→ Work request
In the records below, find the line with "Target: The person" and the line with "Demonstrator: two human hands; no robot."; return exactly those lines and every line between them.

━━━━━ Dataset ━━━━━

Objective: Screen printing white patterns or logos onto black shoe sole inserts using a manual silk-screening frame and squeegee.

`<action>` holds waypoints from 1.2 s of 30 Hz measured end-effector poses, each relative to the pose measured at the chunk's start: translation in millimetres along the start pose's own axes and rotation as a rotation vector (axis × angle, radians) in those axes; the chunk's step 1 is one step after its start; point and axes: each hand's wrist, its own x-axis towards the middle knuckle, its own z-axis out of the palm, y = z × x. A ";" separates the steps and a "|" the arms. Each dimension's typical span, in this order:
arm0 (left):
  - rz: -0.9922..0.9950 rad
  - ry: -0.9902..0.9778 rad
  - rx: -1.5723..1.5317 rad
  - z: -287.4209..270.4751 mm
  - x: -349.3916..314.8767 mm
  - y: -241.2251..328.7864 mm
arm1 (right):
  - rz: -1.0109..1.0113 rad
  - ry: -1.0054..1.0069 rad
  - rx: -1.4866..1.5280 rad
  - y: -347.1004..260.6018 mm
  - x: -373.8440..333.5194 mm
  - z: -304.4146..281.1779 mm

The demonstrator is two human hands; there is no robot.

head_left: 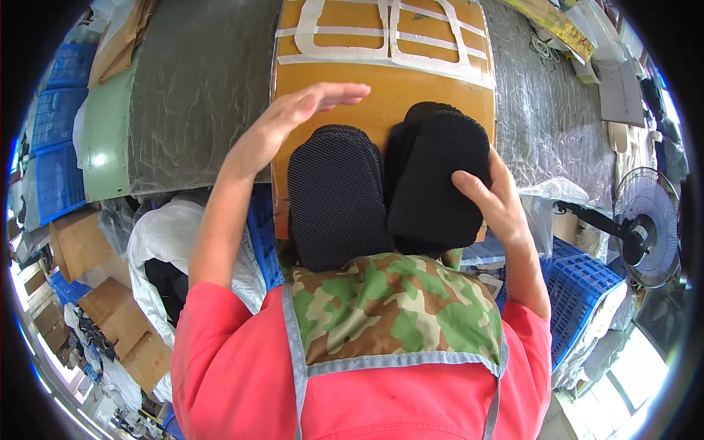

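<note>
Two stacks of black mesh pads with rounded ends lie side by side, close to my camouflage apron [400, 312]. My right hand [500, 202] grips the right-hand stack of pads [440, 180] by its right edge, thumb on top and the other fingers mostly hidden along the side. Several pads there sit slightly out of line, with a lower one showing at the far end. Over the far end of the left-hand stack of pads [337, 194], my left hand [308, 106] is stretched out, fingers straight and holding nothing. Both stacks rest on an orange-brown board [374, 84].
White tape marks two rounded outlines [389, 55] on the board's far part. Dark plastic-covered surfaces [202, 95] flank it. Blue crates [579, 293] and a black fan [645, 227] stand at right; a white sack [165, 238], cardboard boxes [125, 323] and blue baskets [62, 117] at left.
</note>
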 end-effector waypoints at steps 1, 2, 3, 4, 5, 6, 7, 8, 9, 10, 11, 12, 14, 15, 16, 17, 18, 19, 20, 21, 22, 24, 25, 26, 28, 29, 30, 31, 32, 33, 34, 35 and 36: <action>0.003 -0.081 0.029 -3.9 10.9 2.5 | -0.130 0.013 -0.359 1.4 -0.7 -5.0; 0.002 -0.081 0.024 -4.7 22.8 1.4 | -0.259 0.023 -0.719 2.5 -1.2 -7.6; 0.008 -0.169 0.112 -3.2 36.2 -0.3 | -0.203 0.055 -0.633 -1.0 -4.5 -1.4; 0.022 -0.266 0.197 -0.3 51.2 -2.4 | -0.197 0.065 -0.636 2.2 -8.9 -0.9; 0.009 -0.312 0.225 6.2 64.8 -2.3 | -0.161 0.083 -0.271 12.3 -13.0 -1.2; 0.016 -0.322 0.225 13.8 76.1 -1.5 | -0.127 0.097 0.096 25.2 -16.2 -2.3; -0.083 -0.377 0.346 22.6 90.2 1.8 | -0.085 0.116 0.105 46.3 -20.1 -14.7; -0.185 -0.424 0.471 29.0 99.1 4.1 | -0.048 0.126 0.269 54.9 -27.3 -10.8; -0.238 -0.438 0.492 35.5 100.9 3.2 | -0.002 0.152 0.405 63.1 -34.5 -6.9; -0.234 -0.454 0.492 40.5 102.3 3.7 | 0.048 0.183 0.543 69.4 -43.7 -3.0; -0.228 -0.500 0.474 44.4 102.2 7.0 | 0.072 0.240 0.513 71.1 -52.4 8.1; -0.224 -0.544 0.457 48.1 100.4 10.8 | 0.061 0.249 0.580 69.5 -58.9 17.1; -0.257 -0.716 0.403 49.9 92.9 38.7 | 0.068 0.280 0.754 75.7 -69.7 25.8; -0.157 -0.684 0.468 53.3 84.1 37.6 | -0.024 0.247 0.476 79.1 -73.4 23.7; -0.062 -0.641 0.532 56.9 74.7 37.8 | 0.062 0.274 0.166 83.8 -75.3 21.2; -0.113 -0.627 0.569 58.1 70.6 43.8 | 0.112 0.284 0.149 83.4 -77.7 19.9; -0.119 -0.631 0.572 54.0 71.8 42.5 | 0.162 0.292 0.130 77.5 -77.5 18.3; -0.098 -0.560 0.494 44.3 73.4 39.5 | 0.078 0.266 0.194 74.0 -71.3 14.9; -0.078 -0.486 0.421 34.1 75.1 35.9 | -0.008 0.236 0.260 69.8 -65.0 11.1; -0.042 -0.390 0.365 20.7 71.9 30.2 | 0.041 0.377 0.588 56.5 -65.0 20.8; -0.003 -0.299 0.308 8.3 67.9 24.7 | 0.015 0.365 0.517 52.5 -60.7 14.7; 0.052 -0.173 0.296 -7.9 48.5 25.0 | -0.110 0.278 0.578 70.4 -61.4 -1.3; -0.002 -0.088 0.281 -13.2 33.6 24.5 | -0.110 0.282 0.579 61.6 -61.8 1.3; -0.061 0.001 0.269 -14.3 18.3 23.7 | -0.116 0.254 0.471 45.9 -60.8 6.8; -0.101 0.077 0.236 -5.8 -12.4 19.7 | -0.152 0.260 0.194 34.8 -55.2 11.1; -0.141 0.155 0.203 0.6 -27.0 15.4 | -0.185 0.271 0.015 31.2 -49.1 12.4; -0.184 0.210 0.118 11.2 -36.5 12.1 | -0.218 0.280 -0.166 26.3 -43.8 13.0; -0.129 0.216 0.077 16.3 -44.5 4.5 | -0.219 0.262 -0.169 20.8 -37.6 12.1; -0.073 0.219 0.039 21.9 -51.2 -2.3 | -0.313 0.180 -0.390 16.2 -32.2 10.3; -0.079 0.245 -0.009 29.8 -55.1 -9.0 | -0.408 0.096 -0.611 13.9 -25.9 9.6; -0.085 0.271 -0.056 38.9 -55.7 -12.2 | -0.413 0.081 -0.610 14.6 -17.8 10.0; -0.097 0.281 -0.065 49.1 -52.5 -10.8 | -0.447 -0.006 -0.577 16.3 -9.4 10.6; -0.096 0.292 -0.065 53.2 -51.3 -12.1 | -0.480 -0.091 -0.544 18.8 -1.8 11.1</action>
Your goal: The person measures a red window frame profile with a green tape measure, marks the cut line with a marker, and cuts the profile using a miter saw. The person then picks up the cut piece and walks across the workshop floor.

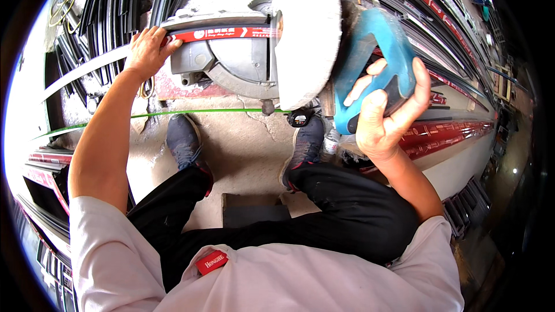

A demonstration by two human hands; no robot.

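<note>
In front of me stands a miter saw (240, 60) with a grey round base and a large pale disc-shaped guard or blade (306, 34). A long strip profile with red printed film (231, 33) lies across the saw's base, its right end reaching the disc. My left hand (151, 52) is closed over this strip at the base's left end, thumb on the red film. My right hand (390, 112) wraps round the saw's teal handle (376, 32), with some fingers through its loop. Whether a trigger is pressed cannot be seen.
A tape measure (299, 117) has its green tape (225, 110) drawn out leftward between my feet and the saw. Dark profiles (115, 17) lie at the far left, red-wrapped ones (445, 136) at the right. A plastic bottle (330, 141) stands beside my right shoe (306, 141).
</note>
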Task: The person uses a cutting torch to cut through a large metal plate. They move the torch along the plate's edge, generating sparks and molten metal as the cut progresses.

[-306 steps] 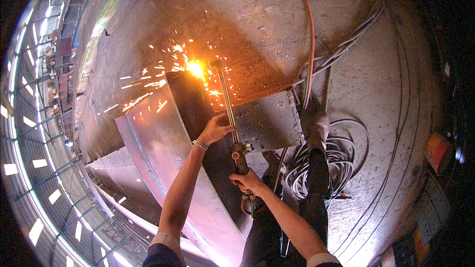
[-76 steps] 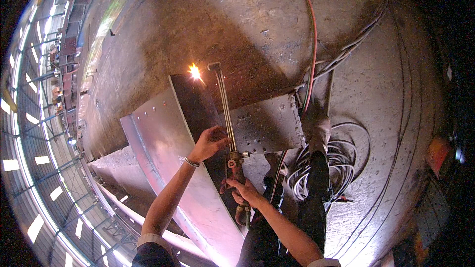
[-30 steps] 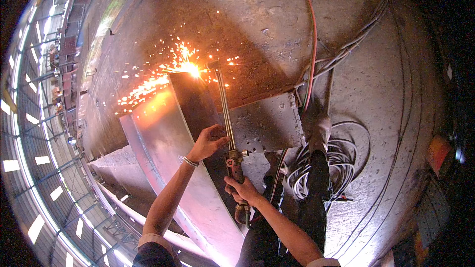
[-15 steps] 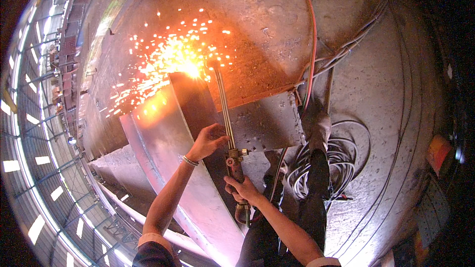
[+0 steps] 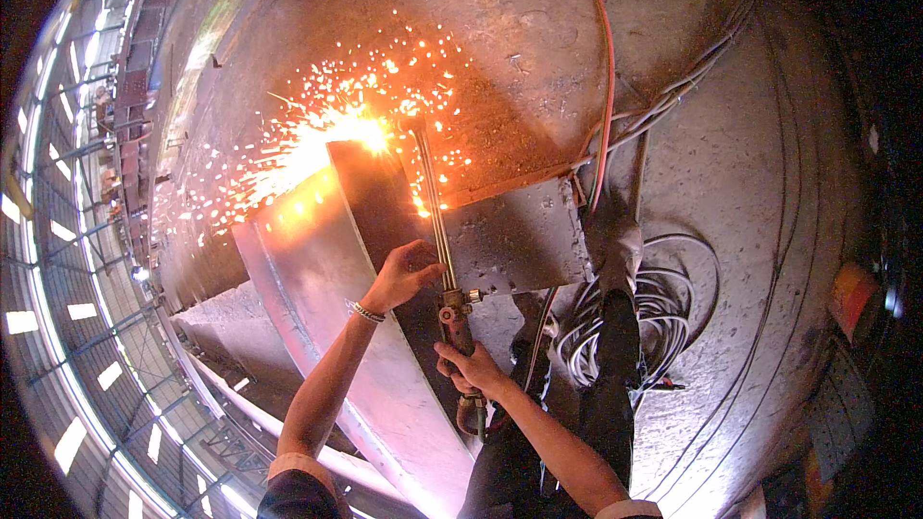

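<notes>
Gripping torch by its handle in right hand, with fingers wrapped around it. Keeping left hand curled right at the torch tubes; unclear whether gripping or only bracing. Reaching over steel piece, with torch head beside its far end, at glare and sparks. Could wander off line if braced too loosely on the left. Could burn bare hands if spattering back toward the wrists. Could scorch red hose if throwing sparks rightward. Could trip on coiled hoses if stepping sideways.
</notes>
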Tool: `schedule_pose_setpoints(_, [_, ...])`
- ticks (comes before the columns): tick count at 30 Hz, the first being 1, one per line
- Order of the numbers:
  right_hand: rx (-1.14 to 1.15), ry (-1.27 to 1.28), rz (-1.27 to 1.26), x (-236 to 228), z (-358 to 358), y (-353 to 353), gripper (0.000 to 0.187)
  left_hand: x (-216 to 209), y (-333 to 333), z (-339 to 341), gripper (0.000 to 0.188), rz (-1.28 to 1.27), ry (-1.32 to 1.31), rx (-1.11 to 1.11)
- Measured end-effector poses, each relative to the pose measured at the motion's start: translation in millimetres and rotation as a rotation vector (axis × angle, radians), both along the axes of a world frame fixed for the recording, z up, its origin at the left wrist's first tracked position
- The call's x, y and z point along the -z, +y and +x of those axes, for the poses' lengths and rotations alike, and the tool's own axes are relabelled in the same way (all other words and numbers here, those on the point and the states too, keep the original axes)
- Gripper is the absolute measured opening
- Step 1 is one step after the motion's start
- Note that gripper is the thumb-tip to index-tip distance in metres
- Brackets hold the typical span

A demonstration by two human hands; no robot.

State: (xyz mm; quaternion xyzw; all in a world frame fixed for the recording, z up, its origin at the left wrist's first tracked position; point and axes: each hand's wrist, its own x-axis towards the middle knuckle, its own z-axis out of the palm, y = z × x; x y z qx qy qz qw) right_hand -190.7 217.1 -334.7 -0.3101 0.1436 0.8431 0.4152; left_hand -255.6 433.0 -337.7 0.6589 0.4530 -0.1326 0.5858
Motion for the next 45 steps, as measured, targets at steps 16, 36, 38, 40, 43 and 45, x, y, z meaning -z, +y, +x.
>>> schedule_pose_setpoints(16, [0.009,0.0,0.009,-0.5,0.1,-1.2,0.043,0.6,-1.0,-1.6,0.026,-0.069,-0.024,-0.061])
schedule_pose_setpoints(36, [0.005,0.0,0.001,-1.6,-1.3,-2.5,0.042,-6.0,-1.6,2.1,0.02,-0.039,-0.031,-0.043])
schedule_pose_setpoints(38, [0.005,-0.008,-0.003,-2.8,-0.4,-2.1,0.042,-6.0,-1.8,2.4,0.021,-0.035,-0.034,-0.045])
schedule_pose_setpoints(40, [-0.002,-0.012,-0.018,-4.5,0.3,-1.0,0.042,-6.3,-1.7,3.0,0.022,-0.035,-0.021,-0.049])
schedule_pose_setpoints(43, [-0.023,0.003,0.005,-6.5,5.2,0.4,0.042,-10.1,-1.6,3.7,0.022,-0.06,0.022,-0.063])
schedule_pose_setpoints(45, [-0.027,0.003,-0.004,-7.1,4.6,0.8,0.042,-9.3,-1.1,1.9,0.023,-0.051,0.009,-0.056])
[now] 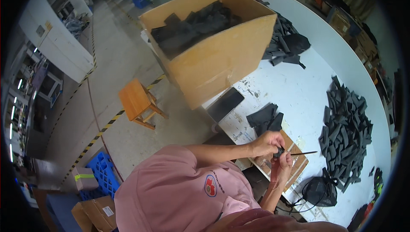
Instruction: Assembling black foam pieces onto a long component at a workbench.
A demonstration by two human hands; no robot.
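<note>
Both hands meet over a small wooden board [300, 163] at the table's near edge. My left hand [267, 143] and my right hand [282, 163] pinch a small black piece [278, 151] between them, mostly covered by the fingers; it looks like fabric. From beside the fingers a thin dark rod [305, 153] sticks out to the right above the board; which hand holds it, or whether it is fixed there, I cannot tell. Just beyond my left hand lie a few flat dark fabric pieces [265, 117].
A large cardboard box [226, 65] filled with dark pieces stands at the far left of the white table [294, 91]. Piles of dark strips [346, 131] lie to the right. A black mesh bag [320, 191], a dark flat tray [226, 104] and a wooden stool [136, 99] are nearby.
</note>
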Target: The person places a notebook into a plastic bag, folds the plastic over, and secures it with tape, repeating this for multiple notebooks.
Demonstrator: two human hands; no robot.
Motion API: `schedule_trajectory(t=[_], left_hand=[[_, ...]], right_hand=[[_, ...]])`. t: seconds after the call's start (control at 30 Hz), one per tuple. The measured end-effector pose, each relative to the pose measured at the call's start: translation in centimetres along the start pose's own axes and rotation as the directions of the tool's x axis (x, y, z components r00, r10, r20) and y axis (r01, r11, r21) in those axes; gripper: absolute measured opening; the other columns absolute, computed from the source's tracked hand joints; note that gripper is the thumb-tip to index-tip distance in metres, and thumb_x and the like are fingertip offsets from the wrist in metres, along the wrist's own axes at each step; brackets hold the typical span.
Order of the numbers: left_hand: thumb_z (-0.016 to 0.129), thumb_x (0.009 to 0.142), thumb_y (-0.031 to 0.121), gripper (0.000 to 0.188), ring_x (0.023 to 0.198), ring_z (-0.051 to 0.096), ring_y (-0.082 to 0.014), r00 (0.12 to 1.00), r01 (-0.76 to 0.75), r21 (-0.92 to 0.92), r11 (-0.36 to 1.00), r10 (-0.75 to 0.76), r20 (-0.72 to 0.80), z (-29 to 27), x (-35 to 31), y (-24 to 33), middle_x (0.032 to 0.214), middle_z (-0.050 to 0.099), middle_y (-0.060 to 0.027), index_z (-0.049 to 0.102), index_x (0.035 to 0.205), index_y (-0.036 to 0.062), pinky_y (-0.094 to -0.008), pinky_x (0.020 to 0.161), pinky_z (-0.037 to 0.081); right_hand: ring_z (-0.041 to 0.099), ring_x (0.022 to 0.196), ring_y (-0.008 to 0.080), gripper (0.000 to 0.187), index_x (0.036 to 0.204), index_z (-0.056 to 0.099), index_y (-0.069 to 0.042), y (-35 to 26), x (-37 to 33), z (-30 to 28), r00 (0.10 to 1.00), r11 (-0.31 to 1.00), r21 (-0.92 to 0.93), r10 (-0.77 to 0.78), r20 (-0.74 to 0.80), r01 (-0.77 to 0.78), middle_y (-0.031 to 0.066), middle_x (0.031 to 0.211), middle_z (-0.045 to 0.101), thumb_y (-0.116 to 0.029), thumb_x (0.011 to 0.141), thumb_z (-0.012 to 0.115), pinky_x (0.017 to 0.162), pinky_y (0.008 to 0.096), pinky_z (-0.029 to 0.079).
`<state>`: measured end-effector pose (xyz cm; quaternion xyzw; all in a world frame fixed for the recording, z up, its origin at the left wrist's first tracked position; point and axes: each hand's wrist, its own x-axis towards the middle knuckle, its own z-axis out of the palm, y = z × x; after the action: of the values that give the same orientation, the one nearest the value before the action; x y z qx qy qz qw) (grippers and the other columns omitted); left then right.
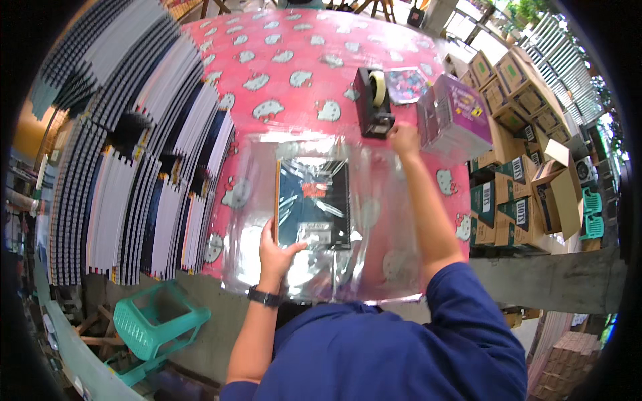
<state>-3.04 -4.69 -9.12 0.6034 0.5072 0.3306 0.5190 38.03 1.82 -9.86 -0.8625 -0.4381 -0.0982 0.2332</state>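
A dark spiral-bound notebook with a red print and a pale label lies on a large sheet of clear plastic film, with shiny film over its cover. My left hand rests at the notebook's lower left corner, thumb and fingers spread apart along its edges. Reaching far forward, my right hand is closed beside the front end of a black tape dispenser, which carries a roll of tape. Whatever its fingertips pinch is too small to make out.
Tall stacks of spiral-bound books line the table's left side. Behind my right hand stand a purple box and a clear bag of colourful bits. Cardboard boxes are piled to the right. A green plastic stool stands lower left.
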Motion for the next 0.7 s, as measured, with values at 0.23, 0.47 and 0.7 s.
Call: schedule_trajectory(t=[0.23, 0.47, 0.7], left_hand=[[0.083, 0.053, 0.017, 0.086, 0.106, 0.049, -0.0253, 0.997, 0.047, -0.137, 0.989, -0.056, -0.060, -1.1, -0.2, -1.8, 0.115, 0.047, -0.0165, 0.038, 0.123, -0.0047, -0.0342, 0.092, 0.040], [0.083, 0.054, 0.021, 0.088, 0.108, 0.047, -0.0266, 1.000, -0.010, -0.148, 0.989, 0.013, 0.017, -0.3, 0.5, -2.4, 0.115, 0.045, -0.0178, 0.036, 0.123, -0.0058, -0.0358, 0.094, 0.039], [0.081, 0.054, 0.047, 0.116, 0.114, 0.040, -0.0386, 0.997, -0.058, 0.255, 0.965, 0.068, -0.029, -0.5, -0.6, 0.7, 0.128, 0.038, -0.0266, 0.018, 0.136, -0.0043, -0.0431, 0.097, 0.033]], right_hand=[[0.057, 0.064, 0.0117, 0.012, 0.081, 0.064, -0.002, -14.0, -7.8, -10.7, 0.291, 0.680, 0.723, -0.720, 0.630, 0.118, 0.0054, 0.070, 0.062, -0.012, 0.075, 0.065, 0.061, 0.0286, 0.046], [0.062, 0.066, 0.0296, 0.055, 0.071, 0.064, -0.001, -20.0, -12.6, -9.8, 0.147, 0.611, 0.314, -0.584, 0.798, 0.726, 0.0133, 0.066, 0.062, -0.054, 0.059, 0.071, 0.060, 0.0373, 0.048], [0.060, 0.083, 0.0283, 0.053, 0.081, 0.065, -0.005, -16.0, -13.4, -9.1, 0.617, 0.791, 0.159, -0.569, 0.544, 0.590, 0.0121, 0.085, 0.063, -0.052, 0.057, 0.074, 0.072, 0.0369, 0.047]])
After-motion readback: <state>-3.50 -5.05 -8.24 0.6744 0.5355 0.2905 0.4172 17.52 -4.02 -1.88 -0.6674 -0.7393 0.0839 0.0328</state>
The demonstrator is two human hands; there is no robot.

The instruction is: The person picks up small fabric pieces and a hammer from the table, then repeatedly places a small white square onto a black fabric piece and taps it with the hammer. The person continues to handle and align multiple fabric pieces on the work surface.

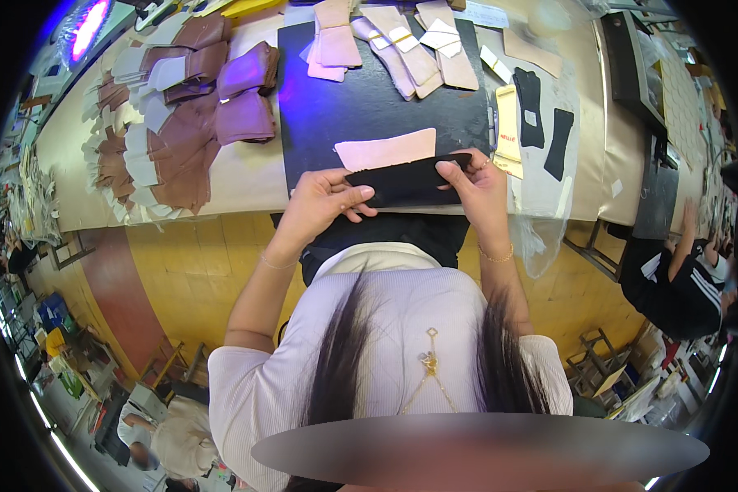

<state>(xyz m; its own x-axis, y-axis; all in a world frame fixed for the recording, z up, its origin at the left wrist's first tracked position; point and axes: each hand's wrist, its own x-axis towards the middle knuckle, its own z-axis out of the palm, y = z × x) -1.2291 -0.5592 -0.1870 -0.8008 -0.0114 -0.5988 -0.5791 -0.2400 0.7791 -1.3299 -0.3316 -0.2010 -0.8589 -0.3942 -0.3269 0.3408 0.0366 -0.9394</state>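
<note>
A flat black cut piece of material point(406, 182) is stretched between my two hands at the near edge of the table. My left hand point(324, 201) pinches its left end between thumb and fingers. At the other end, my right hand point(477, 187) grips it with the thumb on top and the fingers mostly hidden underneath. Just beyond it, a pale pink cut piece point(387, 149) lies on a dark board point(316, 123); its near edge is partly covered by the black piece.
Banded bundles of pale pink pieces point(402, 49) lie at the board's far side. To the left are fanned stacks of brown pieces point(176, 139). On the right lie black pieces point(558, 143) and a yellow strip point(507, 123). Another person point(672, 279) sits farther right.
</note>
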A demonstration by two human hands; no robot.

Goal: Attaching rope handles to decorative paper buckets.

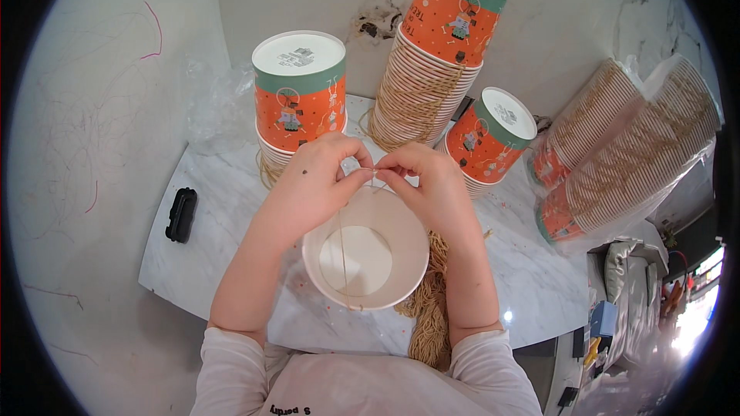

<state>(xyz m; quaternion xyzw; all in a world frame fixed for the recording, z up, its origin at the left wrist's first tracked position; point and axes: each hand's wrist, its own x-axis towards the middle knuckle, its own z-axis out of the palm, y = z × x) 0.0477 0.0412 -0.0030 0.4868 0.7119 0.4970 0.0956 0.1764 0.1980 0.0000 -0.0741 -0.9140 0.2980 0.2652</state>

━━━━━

→ Your solution
Target: The person places a notebook into a plastic bag, folds the plastic over, and secures it with tape, repeating this for multiple notebooks.
Demonstrator: two human hands; no robot.

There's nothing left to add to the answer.